Show all lines from the material that carry the word "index".

◆ ◆ ◆ ◆ ◆

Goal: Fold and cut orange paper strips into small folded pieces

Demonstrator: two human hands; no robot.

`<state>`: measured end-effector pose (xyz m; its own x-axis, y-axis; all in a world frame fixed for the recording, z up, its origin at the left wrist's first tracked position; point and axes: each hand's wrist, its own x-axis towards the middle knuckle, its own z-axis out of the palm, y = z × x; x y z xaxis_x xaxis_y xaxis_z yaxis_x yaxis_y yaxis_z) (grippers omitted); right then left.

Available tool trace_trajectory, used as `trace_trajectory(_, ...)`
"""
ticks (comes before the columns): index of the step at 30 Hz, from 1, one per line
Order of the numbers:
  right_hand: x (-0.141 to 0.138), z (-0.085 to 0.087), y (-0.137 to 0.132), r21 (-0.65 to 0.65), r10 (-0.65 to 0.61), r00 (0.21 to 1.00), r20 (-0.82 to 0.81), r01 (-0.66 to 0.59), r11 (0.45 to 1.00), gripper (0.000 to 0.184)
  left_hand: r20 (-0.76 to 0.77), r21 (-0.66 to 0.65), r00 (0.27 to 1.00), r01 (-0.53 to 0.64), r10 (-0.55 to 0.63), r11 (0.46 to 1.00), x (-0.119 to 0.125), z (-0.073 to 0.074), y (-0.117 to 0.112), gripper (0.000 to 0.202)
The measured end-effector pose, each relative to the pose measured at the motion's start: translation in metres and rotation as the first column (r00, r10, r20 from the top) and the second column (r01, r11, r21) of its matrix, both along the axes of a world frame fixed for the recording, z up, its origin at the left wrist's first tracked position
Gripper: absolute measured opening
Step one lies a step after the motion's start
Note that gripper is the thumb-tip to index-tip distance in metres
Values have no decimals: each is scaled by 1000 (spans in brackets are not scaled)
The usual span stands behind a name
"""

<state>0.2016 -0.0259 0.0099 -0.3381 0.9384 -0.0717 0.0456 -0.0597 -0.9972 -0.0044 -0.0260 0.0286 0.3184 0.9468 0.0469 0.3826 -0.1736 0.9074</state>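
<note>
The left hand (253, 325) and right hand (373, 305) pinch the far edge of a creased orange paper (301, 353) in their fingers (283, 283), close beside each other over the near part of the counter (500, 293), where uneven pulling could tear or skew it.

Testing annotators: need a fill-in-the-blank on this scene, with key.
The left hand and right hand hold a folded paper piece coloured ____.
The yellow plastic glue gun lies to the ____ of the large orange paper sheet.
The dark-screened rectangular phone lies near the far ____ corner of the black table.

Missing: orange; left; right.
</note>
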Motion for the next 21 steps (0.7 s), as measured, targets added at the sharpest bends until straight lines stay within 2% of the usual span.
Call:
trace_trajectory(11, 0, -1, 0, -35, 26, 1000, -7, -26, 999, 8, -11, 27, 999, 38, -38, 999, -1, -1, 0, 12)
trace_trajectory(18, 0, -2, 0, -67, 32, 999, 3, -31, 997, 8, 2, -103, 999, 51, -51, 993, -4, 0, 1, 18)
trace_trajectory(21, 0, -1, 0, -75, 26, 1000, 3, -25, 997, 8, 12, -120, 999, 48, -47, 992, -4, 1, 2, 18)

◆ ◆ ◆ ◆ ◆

■ **RESULT OF THE TASK**
ticks (comes before the columns): index of the step at 30 Hz, from 1, one per line
Note that gripper is the thumb-tip to index-tip distance in metres

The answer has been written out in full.